# Beretta Extrema2



## jackal_727 (Jul 12, 2007)

Ok, I gotta admit, when I saw the video for this gun, I started giggling like a little girl. This guy is shown shooting this shotgun 10 or 12 times(I cant remember which) in under 2 seconds! Then he is also taking a bunch of other really cool shots with it.

My question, has anyone had a chance to shoot one of these? And if so, is it all its cracked up to be? Or worth the price tag?


----------



## jgat (Oct 27, 2006)

Definitely worth the price. The biggest thing to me is how easy it is to take apart and clean. Simple, and works well in all weather conditions.


----------



## Chuck Smith (Feb 22, 2005)

Great gun! I bought one last spring and used it for the spring snow goose season and have shot about 1000 rounds of trap with it.

It is great. I took the plug out one day at the range and tried to see how fast I could unload it. It was fast! Did not have a stop watch but it was quick. Also with the light trap loads I had hardly any kick.

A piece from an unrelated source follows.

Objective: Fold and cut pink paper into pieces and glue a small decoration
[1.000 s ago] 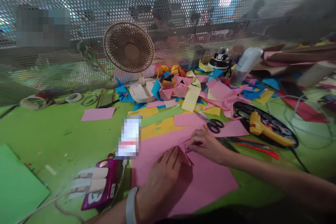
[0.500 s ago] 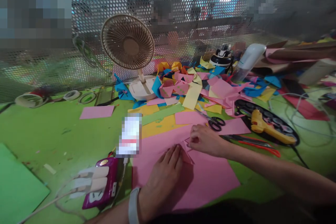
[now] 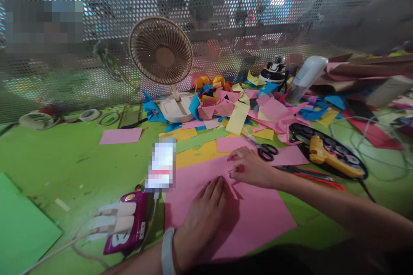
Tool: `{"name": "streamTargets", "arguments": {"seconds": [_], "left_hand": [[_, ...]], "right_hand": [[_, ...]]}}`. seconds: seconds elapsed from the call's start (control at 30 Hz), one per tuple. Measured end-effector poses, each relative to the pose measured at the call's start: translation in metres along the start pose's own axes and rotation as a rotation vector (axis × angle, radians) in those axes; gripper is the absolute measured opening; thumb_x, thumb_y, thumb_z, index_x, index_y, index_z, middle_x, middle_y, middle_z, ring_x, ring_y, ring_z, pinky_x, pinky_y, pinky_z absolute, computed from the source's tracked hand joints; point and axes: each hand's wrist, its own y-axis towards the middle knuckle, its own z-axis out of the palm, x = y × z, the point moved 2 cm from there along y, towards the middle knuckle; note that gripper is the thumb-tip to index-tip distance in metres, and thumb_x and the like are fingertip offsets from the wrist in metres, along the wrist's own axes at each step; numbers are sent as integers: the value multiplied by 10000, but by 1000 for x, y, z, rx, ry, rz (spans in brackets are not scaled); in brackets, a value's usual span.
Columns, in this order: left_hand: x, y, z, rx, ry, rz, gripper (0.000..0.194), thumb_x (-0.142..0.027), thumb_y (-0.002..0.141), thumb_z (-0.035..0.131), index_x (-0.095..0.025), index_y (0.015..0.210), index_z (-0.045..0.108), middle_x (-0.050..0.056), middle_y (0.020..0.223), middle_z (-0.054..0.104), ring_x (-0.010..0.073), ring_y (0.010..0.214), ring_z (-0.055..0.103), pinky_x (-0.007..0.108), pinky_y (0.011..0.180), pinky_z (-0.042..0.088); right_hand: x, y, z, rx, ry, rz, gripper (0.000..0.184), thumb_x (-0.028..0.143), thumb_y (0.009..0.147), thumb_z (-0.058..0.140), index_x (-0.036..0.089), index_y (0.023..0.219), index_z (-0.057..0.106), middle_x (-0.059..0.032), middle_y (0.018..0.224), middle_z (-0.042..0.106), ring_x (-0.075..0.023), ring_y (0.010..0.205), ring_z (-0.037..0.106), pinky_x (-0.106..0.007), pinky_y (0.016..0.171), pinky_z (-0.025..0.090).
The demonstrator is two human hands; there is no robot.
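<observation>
My left hand (image 3: 205, 211), with a pale band on its wrist, lies flat with its fingers stretched over a small folded piece of pink paper (image 3: 231, 189). That piece rests on a large pink sheet (image 3: 264, 219), and my fingers cover much of it. Just right of it is my right hand (image 3: 253, 168), its fingers apart and curved, the lower fingertips close to the folded edge. Whether they touch the paper I cannot tell. Black-handled scissors (image 3: 267, 152) lie right beyond my right hand.
A phone (image 3: 161, 163) and a purple power strip (image 3: 129, 223) with plugs lie to the left. Behind stand a fan (image 3: 163, 51) and a heap of coloured paper scraps (image 3: 226, 107). At right, a yellow glue gun (image 3: 332, 157) rests on a black tray (image 3: 351, 154).
My right hand's fingers have parted from a closed pinch at the folded paper and lifted slightly. My left hand stays flat in place. The view has shifted slightly.
</observation>
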Motion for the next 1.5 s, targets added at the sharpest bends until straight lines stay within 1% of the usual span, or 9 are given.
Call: {"name": "streamTargets", "arguments": {"seconds": [0.13, 0.27, 0.6, 0.7, 0.83, 1.03, 1.23, 1.37, 1.5], "left_hand": [[-1, 1, -2, -7, -16, 2, 426, -63, 840, 418, -28, 1260, 477, 185, 1327, 508, 275, 1214, 492, 380, 978, 442], [-1, 1, -1, -22, -17, 0, 432, -29, 822, 399, -11, 1245, 488, 185, 1299, 535, 270, 1194, 512, 377, 961, 456], [0, 1, 1, -30, -3, 5, 442, -11, 819, 377, -22, 1249, 478, 177, 1295, 542, 263, 1188, 518, 379, 959, 453], [0, 1, 2, -55, -4, 6, 428, -28, 829, 381, -17, 1246, 476, 180, 1287, 547, 264, 1184, 521, 375, 960, 451], [0, 0, 3, -85, 15, 9, 416, -16, 833, 357, -16, 1229, 485, 181, 1259, 570, 263, 1157, 545, 375, 935, 466], [0, 1, 2, -115, 1, 12, 430, -11, 820, 346, -9, 1228, 482, 177, 1249, 578, 268, 1140, 555, 374, 929, 470], [1, 0, 2, -129, -15, 7, 425, -10, 824, 329, -7, 1223, 476, 183, 1239, 582, 269, 1130, 559, 385, 921, 470], [0, 1, -1, -127, -47, 0, 412, -36, 844, 338, -32, 1237, 462, 182, 1244, 575, 265, 1131, 554, 391, 909, 472], [0, 5, -8, -165, -110, -15, 384, -108, 872, 383, -89, 1246, 468, 167, 1220, 584, 267, 1093, 570, 407, 863, 492]], "right_hand": [[-2, -12, 11, -123, -35, 12, 217, 276, 795, 594, 187, 605, 650, -66, 1344, 490, -307, 1306, 301, -482, 1011, 270], [-1, -19, 19, -152, -22, 33, 215, 230, 809, 550, 176, 616, 627, -77, 1402, 430, -315, 1349, 229, -518, 1044, 225], [-1, -13, 22, -152, 18, 103, 142, 178, 712, 577, 182, 573, 610, -47, 1415, 427, -324, 1347, 240, -498, 1051, 207], [0, -11, 22, -159, 0, 103, 154, 172, 713, 564, 187, 565, 604, -27, 1406, 438, -326, 1345, 245, -501, 1043, 212], [-1, -10, 24, -188, -62, 79, 173, 180, 729, 558, 186, 558, 588, -32, 1386, 463, -317, 1345, 243, -481, 1035, 230], [-1, -14, 28, -237, -125, 60, 157, 167, 743, 541, 186, 593, 586, -57, 1390, 456, -303, 1353, 229, -485, 1062, 184], [1, -14, 25, -231, -119, 43, 164, 141, 726, 535, 185, 571, 565, -54, 1380, 470, -307, 1347, 240, -489, 1056, 187], [2, -13, 24, -225, -123, 41, 159, 144, 734, 531, 191, 588, 573, -31, 1383, 468, -300, 1345, 244, -494, 1052, 195], [3, -13, 23, -211, -120, 52, 149, 172, 753, 541, 193, 612, 583, -29, 1390, 461, -298, 1349, 238, -497, 1055, 191]]}}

In the spring with 3 1/2" loads it had little recoil. ( I have the kick off system). I could really get back on targets for follow up shots.

It is a great gun.

CHuck


----------



## jackal_727 (Jul 12, 2007)

Thanks for the stories. I think im gonna have to start saving my :2cents:


----------



## Jungda99 (Nov 17, 2006)

I bought one last year and I love it. I have it in Max 4 with KO

By the way it will shoot as fast as you can possibly pull the trigger.


----------



## Bob Aronsohn (Mar 21, 2005)

The Beretta Urika model 391 is also a superb choice in a semi auto.

Bob A.


----------